Natasha leans against the wall in silence, watching with her arms crossed over her chest as he empties the rest of his quiver. There are two more arrows that explode into different colors of chemical smoke, one that drills itself through the center of the target a second after it lands, and a fourth that sprouts a delicate silk flower out of its shaft. The others are more traditional, and she decides that those are her favorites, the ones that really showcase his skill as they fly at angles that ought to be impossible, making her breath catch a little each time.

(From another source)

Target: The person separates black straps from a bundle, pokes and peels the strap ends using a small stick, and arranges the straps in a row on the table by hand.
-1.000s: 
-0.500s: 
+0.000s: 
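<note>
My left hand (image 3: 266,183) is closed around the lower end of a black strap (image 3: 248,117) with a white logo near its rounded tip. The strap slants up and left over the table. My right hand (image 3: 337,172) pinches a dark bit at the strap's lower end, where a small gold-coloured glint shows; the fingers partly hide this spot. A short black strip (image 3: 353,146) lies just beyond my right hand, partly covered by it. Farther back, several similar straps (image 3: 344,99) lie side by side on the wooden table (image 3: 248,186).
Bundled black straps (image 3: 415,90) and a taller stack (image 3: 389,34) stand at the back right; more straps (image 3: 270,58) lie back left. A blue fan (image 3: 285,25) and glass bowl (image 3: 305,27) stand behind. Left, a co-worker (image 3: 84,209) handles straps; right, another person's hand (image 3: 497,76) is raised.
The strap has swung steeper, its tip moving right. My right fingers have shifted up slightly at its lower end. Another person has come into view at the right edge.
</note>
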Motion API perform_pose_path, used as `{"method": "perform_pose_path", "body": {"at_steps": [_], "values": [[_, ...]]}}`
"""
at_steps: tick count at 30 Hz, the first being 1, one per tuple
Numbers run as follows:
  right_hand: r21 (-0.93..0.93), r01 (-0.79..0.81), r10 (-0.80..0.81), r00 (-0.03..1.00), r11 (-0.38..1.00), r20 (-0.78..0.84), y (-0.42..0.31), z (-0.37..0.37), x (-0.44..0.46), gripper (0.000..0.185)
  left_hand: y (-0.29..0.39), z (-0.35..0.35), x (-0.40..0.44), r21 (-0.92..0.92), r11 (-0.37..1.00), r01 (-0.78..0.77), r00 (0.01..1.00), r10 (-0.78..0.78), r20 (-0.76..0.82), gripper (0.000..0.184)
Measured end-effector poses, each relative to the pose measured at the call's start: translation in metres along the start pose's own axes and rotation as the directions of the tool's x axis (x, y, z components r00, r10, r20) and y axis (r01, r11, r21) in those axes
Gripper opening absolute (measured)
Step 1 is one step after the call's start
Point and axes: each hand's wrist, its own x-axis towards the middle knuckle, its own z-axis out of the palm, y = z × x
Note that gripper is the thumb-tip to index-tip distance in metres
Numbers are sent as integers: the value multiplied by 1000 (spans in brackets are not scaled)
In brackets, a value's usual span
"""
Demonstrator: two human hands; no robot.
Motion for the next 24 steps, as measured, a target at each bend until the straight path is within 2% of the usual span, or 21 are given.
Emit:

When he’s finished he turns and pins her with his eyes, flashing a smile that twists something in her gut. “Enjoy the show?”
She is not about to give him the satisfaction of knowing how easily he’s impressed her. She’s studied him long enough to know that he enjoys the thrill of a conquest every bit as much as she does. “Is that what it was?”
Barton laughs. “Glad to see they decided to let you rejoin the human race.” He pulls each of the arrows from the array of targets and drops them into his quiver before folding his bow into its case. Natasha finds herself biting back a magnificently irrational wave of jealousy at the reverence in his touch, the way he looks up and catches her eye as if to make sure she’s watching.
“Why?” she asks, following him toward the locker room without hesitation. It’s late for anyone but the most dedicated to be training, and she’s pretty sure they’re alone as they step inside. Excellent. “Lonely?”
He raises an eyebrow. “Last time I checked, you were the one who just spent two months in solitary.”
Natasha arches her back, stretching slowly as she pulls her shirt over her head, letting him see that she’s chosen not to wear anything underneath again. “True. And I owe you so much. What are you going to do about it?”
He snorts softly, and gives her a look she can’t quite read, a mix between desire and amusement that makes her suddenly furious. “Nothing right now. Or here. You’re playing me again, and I’m pretty sure all the surfaces in this room are harboring the next world plague.”
He tosses her a clean shirt from his bag and disappears into one of the stalls.
She makes one more attempt after their first time in the field together—first time as partners for S.H.I.E.L.D., anyway. She knows she’s better than any of the agents she’s ever seen him work with, and Natasha feels a dangerous sense of pride at the words of measured praise coming through the comms when they’re finished.
The safehouse where they’re to await the extraction team is scarcely more than a humid little room in Caracas with a bathroom and a too-small cot that creaks distractingly when Clint sits down or anytime he shifts his weight.
“Ten hours ‘til our ride gets here,” he says, snapping his phone shut with the slightest hint of irritation.
“Bored?” asks Natasha, letting the word stretch into three syllables of pure suggestion, the kind of overt seduction she hasn’t used on him since they became partners, since that day on the range.
“Not particularly,” says Clint, like he knows exactly what sort of bait she’s dangling. He falls back against the bed dramatically, the motion drawing what sounds like a death cry from the flimsy metal frame.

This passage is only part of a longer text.